Sponsorship and Philanthropy - Two Acts of Support
Charities, non-profit organizations, and independent organizations are always in need of funding. Donations given to such institutions are often a large source of their income for operations and causes. There are generally two ways to receive donations – one is through philanthropic means; the other through business partnership or sponsorship. One versus the other Philanthropy is generally seen as the first means of giving when it comes to charitable foundations; sponsorship on the other hand, usually comes as an alternative. Although giving is generally thought as the much preferred method of funding; it may come as a surprise to know that sponsorship for non-profit institutions is a more rewarding and productive means of support for both parties.
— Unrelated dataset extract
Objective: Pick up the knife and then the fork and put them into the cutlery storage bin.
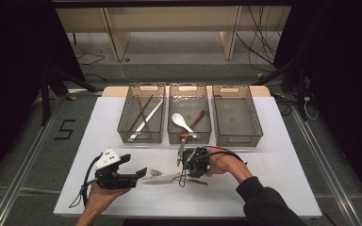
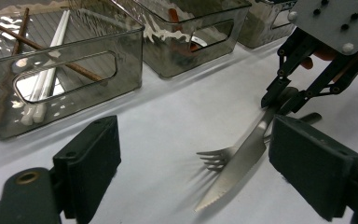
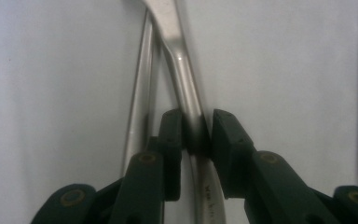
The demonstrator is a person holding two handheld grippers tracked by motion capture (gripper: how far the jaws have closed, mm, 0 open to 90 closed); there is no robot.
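Tabletop: right tongs (image 1: 185, 165) pinch knife (image 1: 162, 178) handle.

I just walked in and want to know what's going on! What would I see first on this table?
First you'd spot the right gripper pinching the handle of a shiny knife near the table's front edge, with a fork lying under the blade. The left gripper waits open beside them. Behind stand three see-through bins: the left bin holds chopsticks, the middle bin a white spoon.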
Corporations typically have two main business reasons for sponsorship; and these are tax savings and public relations.
Although any form of help or support generates an overall positive effect, it is mainly through these two reasons why sponsorship is pushed on by businesses. In terms of satisfying both parties – sponsors get the chance to associate themselves with a charitable institutions and create a chance for them to acquire tax breaks, and at the same time expose their company name to the public. Sponsees, in this case the non-profit organization, are able to increase the level of support given by their current sponsors; and at the same time open new ways in gaining capital. With philanthropy, the means of exposure and recognition is fairly low in percentage. Usually recognition is through annual reports that generate a little fanfare.
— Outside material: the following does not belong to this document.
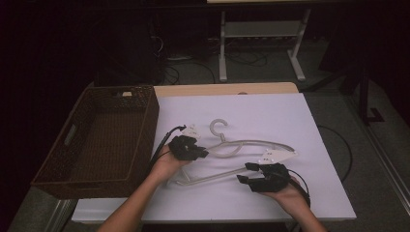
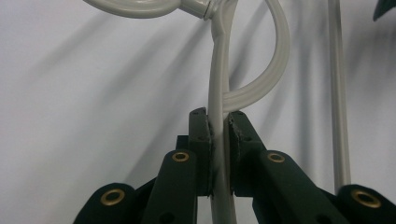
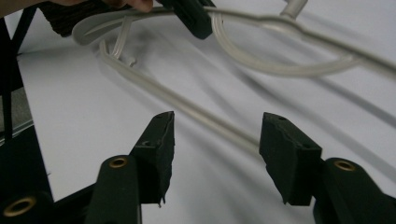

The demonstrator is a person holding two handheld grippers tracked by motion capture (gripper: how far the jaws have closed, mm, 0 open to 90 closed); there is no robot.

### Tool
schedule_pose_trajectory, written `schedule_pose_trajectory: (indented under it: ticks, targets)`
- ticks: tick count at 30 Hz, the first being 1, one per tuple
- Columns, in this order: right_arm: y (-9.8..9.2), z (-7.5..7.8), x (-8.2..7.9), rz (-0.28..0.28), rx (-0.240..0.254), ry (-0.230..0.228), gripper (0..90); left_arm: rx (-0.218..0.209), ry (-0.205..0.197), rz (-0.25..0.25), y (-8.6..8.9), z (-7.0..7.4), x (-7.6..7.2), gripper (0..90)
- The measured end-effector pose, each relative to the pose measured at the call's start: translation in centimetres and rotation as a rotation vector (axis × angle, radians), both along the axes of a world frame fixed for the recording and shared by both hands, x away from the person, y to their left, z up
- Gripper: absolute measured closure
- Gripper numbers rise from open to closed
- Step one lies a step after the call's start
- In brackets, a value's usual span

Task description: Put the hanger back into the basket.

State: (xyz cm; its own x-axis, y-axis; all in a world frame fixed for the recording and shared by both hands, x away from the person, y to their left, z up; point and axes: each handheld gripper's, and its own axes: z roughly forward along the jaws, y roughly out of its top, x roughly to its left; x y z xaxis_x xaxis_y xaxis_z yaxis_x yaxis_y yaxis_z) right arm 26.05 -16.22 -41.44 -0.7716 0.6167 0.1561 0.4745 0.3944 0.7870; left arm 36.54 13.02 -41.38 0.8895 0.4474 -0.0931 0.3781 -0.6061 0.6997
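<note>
A pale plastic clothes hanger (image 1: pixel 251 143) lies on the white table cover (image 1: pixel 270 111), its hook (image 1: pixel 217 126) pointing away from me. My left gripper (image 1: pixel 200 152) is shut on the hanger's upper arm near the neck. In the left gripper view its pads (image 2: pixel 218 116) pinch the flat arm (image 2: pixel 218 70) between them. My right gripper (image 1: pixel 246 173) hovers by the hanger's lower bar with its jaws apart. In the right gripper view (image 3: pixel 217 126) the bar (image 3: pixel 187 105) runs behind the gap, untouched, and the left gripper (image 3: pixel 194 18) shows farther off on the hanger.
A brown woven basket (image 1: pixel 147 135) stands at the table's left side, beside my left hand. Bare white cover stretches behind and to the right of the hanger. Beyond the table are a dark floor, cables and a white frame (image 1: pixel 261 29).
</note>
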Motion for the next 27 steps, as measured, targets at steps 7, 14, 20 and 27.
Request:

Sponsorship, however, gives itself an amount of exposure that highlights a new partnership for the public to see. Through this publicity, the aim for awareness is reached by both sponsor and sponsee. Some examples where sponsorship thrives in donations and public awareness are the following: A bookstore may donate books to an orphanage and at the same time let the public know about the store to gain customers. A clothing company sponsors specially designed t-shirts for volunteers to wear when there is a charitable event; and through wearing the t-shirt, the company not only helps in donating, but also makes the public aware of their brand. Sponsorship for charities is basically seen as a win-win partnership. One helps the other through different gains and results. It is also through sponsoring, that charitable institutions have a lighter load on figuring out the means for which to get resources. For example, when an event is sponsored by a corporation, the charity wouldn’t have to worry how to provide the food and drinks needed since it would be covered by the sponsor’s funding. By supporting through the use of sponsoring, a business uses their budget for advertising and marketing, leaving their funds for philanthropy (if there is ever) alone and untouched. Through using such a budget, the business is able to use the costs as tax-deductibles from their expenses.
This way, sponsorship helps in letting the business be cost-efficient. It should not be seen, however, that philanthropy is a less useful means for support. Donations and funding of this nature is often praised and well-advocated by the public. It is only shown that sponsorship has a more business-side in handling contributions and help to other organizations - where they see it fit to practice a give-and-take method; and see it best to have profit-producing ventures.